> **Task details**
From the entries below, return every line that includes the word "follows".

*** Record excerpts ***

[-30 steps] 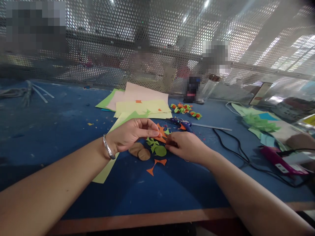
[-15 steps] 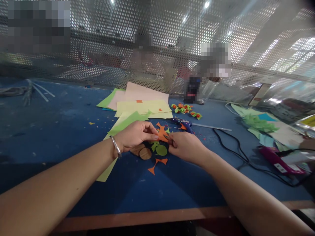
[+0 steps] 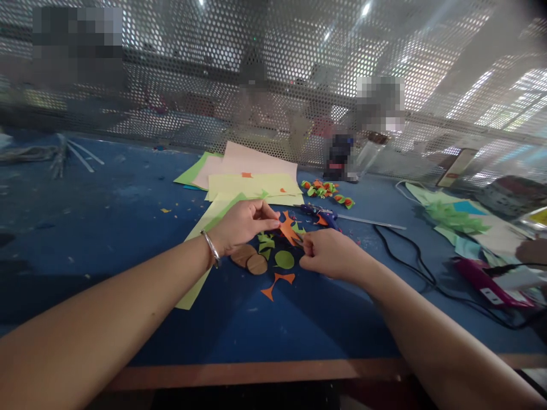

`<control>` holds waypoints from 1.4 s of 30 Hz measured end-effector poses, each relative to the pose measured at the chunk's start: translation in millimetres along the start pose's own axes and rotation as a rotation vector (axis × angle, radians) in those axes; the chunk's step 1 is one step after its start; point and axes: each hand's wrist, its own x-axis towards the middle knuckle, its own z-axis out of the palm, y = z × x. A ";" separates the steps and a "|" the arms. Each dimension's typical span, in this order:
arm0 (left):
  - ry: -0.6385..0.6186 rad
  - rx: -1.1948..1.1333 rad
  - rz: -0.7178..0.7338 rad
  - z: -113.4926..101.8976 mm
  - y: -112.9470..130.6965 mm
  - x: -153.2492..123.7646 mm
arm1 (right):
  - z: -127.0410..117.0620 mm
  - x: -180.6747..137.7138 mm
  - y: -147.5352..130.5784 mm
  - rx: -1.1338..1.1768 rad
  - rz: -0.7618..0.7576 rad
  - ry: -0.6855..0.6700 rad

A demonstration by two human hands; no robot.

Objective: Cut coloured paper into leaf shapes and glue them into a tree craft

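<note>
My left hand [image 3: 241, 225], with a silver bangle on the wrist, pinches its fingers at the edge of an orange paper cut-out [image 3: 289, 229] in the middle of the blue table [image 3: 106, 228]. My right hand [image 3: 331, 255] is closed in a pinch on the cut-out's right side. Just below the hands lie green paper scraps [image 3: 265, 243], a green paper circle [image 3: 284, 259], two brown discs [image 3: 251, 259] and an orange offcut [image 3: 277, 283].
Sheets of pink, yellow and green paper [image 3: 252, 179] lie behind the hands. A blue glue gun [image 3: 320, 215] with a black cable [image 3: 410, 262] sits to the right, near small orange-green paper curls [image 3: 327, 191]. A pink tool [image 3: 487, 279] and another person's hand [image 3: 532, 250] are at far right. A perforated screen [image 3: 273, 85] backs the table.
Both hands stay pinched on the orange cut-out and have shifted it slightly; the view has drifted a little, with the scraps now showing more below the hands.
</note>
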 end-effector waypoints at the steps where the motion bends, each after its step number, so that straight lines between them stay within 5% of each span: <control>1: 0.018 -0.007 0.032 -0.1 1.3 0.7 | -0.5 0.3 2.0 0.046 -0.006 0.000; 9: 0.182 0.042 0.168 -10.1 9.8 2.5 | -8.5 1.8 12.0 0.441 0.004 -0.013; 25: 0.184 0.171 0.158 -12.5 1.0 8.1 | -1.0 -0.4 11.9 0.754 -0.027 -0.246; 31: 0.344 -0.060 0.036 7.5 5.0 2.4 | 3.1 -0.2 4.0 0.780 -0.087 -0.280; 35: 0.432 -0.011 0.092 15.3 -2.2 6.6 | 5.5 1.3 -5.0 0.803 -0.030 -0.233; 42: 0.389 -0.198 0.032 22.6 -12.6 11.5 | 13.0 5.1 -11.6 0.559 -0.071 -0.083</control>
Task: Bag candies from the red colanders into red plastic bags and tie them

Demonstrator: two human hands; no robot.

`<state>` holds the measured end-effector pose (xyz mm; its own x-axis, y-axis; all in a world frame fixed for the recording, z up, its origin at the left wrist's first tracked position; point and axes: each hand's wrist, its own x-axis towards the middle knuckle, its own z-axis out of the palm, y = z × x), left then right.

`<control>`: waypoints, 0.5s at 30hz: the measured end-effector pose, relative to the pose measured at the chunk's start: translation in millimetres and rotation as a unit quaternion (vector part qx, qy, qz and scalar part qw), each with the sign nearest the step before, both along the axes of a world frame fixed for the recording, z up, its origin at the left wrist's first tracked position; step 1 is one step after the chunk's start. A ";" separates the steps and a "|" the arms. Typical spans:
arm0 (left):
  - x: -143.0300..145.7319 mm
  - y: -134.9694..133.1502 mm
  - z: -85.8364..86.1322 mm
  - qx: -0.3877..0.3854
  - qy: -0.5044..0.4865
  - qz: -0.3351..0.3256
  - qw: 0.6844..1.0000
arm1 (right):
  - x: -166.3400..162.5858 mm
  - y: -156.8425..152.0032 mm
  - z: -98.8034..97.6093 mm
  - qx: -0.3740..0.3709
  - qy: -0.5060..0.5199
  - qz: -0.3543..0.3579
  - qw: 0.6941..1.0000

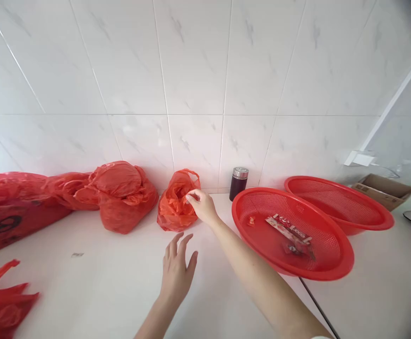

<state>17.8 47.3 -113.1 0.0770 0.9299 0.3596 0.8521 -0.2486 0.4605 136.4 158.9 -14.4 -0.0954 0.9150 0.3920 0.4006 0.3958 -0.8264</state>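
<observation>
My right hand (201, 205) reaches to a small red plastic bag (175, 202) that stands on the white counter by the tiled wall, and its fingertips pinch the bag's upper edge. My left hand (177, 270) hovers lower down over the counter, fingers spread and empty, a short way in front of that bag.
More red bags lie to the left: a knotted one (122, 194), a large printed one (11, 207) and a flat one (0, 301) at the near left corner. To the right stand a dark flask (238, 182), two red mesh baskets (318, 263) (360, 207), the nearer holding snack packets (290, 233), and a cardboard box (385, 189).
</observation>
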 end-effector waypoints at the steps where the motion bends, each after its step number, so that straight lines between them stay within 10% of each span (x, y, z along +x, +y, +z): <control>1: 2.3 13.9 6.2 0.000 0.030 0.000 1.000 | -1.7 -4.1 5.2 0.009 0.016 0.013 1.000; 9: -1.5 105.2 14.8 -0.106 0.074 0.070 0.989 | 29.4 -41.5 54.0 0.090 0.299 -0.053 0.948; 15: -22.7 43.8 42.8 -0.130 0.017 -0.001 0.991 | 62.8 -99.1 58.8 0.069 0.237 -0.008 0.969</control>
<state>-4.9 91.1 -70.3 0.0867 0.9907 0.1050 0.8678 -0.1269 0.4805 199.3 59.8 44.4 0.1383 0.8510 0.5066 -0.0036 0.5119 -0.8590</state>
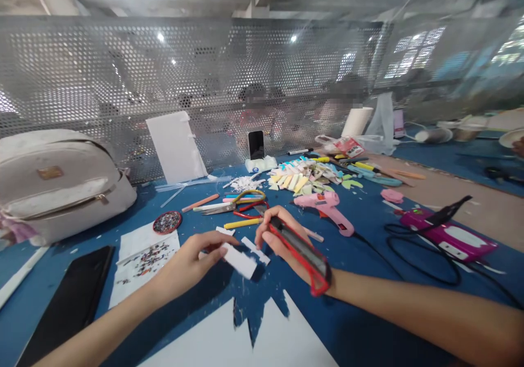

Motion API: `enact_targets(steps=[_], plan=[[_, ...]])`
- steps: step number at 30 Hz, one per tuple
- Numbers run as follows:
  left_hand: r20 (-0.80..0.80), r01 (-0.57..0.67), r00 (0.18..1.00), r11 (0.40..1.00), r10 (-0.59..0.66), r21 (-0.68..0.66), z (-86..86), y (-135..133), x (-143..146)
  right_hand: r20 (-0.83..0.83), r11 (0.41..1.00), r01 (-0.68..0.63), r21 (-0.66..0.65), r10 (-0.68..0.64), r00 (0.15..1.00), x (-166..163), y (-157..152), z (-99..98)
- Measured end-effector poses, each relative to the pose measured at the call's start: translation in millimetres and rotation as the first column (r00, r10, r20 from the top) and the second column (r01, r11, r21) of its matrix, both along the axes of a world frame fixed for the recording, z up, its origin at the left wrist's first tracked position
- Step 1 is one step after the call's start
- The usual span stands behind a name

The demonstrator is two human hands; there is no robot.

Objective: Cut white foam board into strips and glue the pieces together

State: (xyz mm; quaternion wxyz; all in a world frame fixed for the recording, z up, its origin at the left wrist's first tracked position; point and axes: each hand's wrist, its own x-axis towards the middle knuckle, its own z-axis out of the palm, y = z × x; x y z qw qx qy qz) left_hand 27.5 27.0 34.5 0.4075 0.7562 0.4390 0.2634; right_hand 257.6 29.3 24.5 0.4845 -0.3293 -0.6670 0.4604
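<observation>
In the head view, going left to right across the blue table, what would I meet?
Pale backpack, red-rimmed dish, left hand, the white piece it holds, right hand, pink glue gun, purple device.

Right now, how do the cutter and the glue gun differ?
The cutter is red and dark gray; the glue gun is pink. The cutter is straight; the glue gun pistol-shaped. The cutter is in the right hand; the glue gun lies on the table. Both are tools.
</observation>
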Motion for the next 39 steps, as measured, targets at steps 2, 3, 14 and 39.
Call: enact_targets(steps=[2,3,14,39], plan=[[-0.163,0.078,0.985,0.988,-0.056,0.132,-2.0,-1.9,-4.2,0.095,1.000,-0.008,0.006,0.007,0.995,4.0,-1.0,5.7],[-0.226,0.125,0.971,0.975,-0.083,0.182,-3.9,-2.7,-4.6,0.142,1.000,-0.013,0.016,0.011,0.990,5.6,-1.6,7.2],[-0.468,0.348,0.882,0.741,-0.051,0.575,-10.7,-17.6,-11.5,0.343,0.935,-0.140,0.326,0.021,0.939,8.1,11.5,-14.3],[-0.474,0.346,0.878,0.605,0.059,0.717,-68.8,-48.7,-16.1,0.658,0.920,-0.354,0.168,0.163,0.735,-11.9,13.8,2.9]])
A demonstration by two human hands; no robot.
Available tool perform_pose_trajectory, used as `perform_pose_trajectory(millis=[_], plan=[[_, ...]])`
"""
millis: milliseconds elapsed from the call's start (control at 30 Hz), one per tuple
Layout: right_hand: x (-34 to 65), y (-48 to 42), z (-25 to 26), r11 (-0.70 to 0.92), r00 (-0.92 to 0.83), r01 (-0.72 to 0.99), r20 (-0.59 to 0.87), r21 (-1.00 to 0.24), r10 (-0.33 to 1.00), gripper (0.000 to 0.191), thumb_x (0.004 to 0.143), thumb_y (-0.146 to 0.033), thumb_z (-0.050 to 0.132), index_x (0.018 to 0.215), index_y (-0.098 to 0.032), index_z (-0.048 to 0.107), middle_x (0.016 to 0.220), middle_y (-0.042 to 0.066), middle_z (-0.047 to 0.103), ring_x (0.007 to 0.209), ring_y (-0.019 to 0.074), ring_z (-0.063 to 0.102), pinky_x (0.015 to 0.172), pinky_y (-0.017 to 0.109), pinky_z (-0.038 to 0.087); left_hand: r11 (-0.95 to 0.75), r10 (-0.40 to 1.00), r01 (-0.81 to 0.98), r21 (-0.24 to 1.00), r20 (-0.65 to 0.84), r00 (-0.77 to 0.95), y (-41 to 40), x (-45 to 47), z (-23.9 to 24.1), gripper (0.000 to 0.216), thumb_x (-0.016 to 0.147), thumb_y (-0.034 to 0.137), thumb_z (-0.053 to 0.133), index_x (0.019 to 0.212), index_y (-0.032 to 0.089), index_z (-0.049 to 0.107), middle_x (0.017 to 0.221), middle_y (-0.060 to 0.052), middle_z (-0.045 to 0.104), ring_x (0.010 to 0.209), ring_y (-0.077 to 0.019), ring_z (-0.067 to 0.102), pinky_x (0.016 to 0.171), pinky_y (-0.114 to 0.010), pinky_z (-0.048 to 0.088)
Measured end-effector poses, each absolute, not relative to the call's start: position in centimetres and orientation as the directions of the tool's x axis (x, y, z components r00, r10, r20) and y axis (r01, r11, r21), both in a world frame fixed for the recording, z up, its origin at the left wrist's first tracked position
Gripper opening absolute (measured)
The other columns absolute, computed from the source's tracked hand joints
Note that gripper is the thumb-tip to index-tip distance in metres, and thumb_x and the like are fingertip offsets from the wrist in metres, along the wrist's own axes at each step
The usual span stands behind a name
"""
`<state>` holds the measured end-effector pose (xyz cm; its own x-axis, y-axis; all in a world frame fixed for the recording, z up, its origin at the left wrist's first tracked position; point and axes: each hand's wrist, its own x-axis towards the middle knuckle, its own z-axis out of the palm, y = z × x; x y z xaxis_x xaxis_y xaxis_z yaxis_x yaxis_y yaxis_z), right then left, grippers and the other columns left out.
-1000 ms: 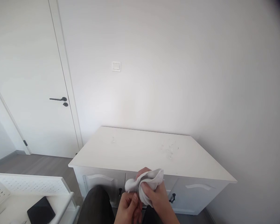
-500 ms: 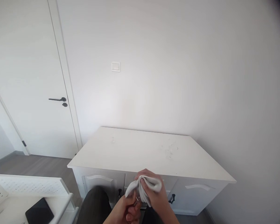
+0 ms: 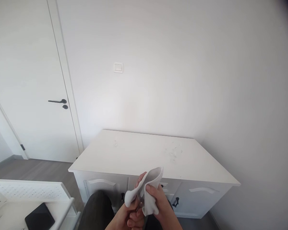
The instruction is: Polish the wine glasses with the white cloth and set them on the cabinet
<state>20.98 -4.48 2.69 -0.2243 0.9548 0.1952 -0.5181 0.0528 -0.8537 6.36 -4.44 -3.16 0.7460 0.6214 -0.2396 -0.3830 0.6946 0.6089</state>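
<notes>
The near edge of the counter runs just beyond the hands, its broad top reaching the wall. Before that edge both grips close on the cloth, held in the air: right hand above, left hand pinching its lower end.

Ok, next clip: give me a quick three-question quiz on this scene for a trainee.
1. True or false: the door handle is dark.
2. The white cloth is: A on the cabinet top; B gripped in both hands; C on the floor.
3. Fill in: the light switch is mounted on the ___.
Key: 1 true; 2 B, left hand and right hand both grip it; 3 wall.
</notes>
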Motion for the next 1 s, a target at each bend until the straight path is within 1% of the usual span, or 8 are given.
perform_pose_trajectory(millis=[133, 233, 333, 467, 667, 800, 900, 1000], plan=[[20.9, -4.0, 2.7, 0.554, -0.001, 0.164, 0.561, -0.816, 0.828, 0.031, 0.087, -0.021, 0.064, 0.116, -0.024, 0.075, 0.114, 0.011, 0.070, 0.105, 0.0310, 0.065, 0.095, 0.046, 0.050, 0.466, 0.851, -0.486, 0.739, -0.224, 0.475, -4.9, 8.1, -3.3, 0.068, 0.063, 0.082, 0.081, 0.058, 0.021, 0.051, 0.043, 0.013, 0.028, 0.036, -0.0034, 0.017, 0.038, -0.021, 0.025], [20.2, -4.2, 1.8, 0.595, 0.107, 0.381, 0.673, -0.707, 0.732, 0.049, 0.078, -0.013, 0.063, 0.124, -0.026, 0.074, 0.130, 0.012, 0.069, 0.125, 0.0367, 0.058, 0.111, 0.056, 0.041, 0.259, 0.956, -0.457, 0.851, -0.160, 0.244, -5.2, 9.0, -3.3, 0.068, 0.062, 0.079, 0.085, 0.056, 0.019, 0.053, 0.041, 0.009, 0.040, 0.037, -0.0049, 0.031, 0.041, -0.021, 0.022], [18.9, -4.4, 1.2, 0.368, 0.298, 0.040, 0.362, -0.929, 0.883, 0.035, 0.084, -0.027, 0.070, 0.118, -0.023, 0.069, 0.109, 0.011, 0.074, 0.097, 0.0316, 0.071, 0.082, 0.044, 0.059, 0.191, 0.974, -0.432, 0.881, -0.115, 0.196, -5.0, 9.0, -2.8, 0.062, 0.067, 0.065, 0.089, 0.051, 0.016, 0.056, 0.040, 0.005, 0.046, 0.038, -0.0055, 0.039, 0.044, -0.021, 0.022], [17.0, -4.0, 0.4, -0.022, 0.212, -0.348, -0.101, -0.937, 0.972, 0.066, 0.076, -0.053, 0.084, 0.126, -0.020, 0.056, 0.082, 0.005, 0.073, 0.056, 0.0240, 0.066, 0.037, 0.030, 0.045, 0.208, 0.978, -0.456, 0.865, -0.180, 0.104, -4.3, 8.6, -1.7, 0.039, 0.073, 0.051, 0.085, 0.072, 0.018, 0.063, 0.048, 0.006, 0.056, 0.040, -0.0085, 0.046, 0.041, -0.020, 0.031], [17.8, -2.5, -0.7, 0.123, 0.315, -0.316, 0.018, -0.941, 0.949, 0.066, 0.072, -0.048, 0.092, 0.121, -0.020, 0.059, 0.106, 0.009, 0.076, 0.100, 0.0286, 0.073, 0.087, 0.039, 0.060, 0.105, 0.994, -0.234, 0.967, -0.093, 0.060, -4.3, 7.3, -0.8, 0.034, 0.075, 0.031, 0.085, 0.104, 0.017, 0.075, 0.097, -0.011, 0.080, 0.095, -0.0306, 0.075, 0.082, -0.038, 0.060], [18.4, -3.7, -2.0, 0.087, 0.370, -0.400, -0.074, -0.912, 0.926, 0.066, 0.074, -0.058, 0.089, 0.121, -0.022, 0.061, 0.109, 0.008, 0.076, 0.100, 0.0289, 0.073, 0.084, 0.039, 0.059, -0.169, 0.984, 0.030, 0.985, 0.171, -0.056, -4.7, 5.0, -1.4, 0.043, 0.080, 0.030, 0.082, 0.122, 0.024, 0.076, 0.153, -0.013, 0.059, 0.147, -0.0386, 0.047, 0.120, -0.051, 0.039], [17.4, -5.4, -4.1, -0.054, 0.056, -0.450, -0.088, -0.891, 0.994, 0.069, 0.060, -0.057, 0.098, 0.109, -0.019, 0.070, 0.105, 0.010, 0.078, 0.104, 0.0340, 0.072, 0.093, 0.045, 0.056, -0.182, 0.979, -0.092, 0.979, 0.189, 0.072, -4.4, 3.6, -1.4, 0.051, 0.091, 0.048, 0.074, 0.137, 0.027, 0.068, 0.152, -0.013, 0.061, 0.143, -0.0360, 0.053, 0.119, -0.050, 0.041], [16.4, -6.6, -6.1, -0.235, -0.339, -0.440, -0.083, -0.867, 0.937, 0.059, 0.055, -0.055, 0.099, 0.095, -0.020, 0.073, 0.082, 0.006, 0.074, 0.094, 0.0340, 0.074, 0.088, 0.048, 0.056, -0.026, 0.937, -0.170, 0.985, 0.083, 0.338, -3.8, 3.3, -0.7, 0.055, 0.081, 0.057, 0.082, 0.122, 0.021, 0.076, 0.122, -0.016, 0.079, 0.113, -0.0352, 0.073, 0.098, -0.044, 0.057]])
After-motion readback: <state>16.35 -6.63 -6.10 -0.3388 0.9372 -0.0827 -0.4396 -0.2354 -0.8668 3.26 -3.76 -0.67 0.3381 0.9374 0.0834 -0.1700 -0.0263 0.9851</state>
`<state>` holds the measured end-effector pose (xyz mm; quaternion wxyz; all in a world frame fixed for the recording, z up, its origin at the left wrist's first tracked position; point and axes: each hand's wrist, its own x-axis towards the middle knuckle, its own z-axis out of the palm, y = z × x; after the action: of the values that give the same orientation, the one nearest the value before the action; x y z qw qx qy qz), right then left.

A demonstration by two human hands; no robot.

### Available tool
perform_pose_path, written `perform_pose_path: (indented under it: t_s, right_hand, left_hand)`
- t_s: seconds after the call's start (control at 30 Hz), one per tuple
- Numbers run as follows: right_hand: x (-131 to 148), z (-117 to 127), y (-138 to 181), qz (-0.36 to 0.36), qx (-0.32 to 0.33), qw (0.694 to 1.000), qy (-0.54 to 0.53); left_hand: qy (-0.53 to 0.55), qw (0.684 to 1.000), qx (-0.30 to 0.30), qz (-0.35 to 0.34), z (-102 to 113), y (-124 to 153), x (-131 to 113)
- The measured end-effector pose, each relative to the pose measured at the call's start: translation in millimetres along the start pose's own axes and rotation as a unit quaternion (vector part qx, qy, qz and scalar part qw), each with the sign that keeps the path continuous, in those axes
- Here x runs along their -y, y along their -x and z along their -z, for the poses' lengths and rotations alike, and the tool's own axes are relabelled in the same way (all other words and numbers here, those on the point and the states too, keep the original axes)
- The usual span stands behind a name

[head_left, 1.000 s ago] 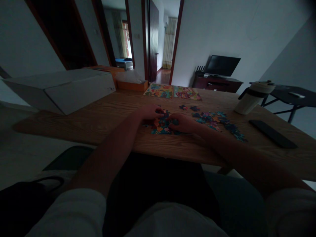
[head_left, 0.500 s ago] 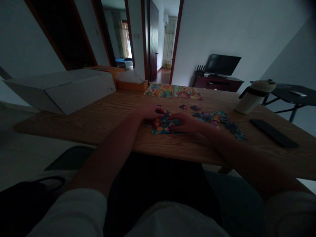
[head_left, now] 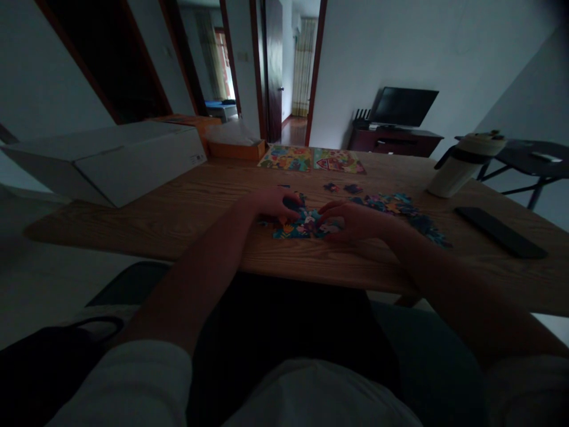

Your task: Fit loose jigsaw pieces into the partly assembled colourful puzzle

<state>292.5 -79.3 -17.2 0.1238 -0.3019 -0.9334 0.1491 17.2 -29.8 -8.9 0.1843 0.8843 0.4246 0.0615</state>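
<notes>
Left hand: the left hand (head_left: 272,203) rests palm down on the far left corner of the assembled patch; fingers lie flat and loosely together, and whether they pinch a piece cannot be told
Right hand: the right hand (head_left: 355,219) lies on the right edge of the same patch, fingers curled and pointing left, their tips pressed to the surface; any piece pinched beneath them is hidden
Assembled patch: a small multicoloured block of joined cardboard jigsaw pieces (head_left: 302,226) lies flat near the front edge of the table, between the two hands and touched by both
Loose pieces: a scatter of unjoined blue-toned jigsaw pieces (head_left: 395,204) lies just to the right, behind the right wrist
Table: long light-brown wooden table (head_left: 178,204)
Reference sheets: two colourful printed picture cards (head_left: 311,160) lie side by side at the far edge
Box: large white cardboard box (head_left: 111,157), far left
Mug: cream lidded travel mug (head_left: 462,166), far right
Dark slab: flat black rectangular device (head_left: 500,231), right of the loose pieces
</notes>
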Motion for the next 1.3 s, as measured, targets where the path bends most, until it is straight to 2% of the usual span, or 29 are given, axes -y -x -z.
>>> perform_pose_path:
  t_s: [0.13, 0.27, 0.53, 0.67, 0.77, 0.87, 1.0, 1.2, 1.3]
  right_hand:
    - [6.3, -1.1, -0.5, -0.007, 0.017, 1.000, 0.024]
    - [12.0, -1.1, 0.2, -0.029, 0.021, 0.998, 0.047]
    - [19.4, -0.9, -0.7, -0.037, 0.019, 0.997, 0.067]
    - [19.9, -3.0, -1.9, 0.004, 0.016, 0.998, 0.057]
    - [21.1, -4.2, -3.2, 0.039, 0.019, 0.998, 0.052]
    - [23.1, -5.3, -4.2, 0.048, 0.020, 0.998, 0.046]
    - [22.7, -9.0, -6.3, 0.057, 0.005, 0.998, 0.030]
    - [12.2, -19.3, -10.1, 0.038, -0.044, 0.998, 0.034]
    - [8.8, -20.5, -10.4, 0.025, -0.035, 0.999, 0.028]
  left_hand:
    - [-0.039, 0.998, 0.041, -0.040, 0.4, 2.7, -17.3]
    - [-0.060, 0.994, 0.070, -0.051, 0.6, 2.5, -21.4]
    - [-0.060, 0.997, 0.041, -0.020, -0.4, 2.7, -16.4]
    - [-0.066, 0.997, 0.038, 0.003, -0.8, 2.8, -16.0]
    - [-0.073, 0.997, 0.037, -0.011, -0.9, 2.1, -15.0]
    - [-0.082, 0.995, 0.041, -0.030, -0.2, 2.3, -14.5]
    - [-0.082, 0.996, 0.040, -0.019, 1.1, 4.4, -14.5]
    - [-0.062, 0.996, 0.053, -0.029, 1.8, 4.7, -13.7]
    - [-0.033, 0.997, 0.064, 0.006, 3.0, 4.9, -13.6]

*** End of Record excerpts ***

> **Completed exercise**
- Numbers run as follows:
- Numbers run as follows: right_hand: x (-131 to 148), z (-117 to 127), y (-138 to 181), qz (-0.36 to 0.36), qx (-0.32 to 0.33), qw (0.694 to 1.000), qy (-0.54 to 0.53); left_hand: qy (-0.53 to 0.55), qw (0.684 to 1.000), qx (-0.30 to 0.30), qz (-0.35 to 0.34), z (-102 to 113), y (-124 to 153), x (-131 to 113)

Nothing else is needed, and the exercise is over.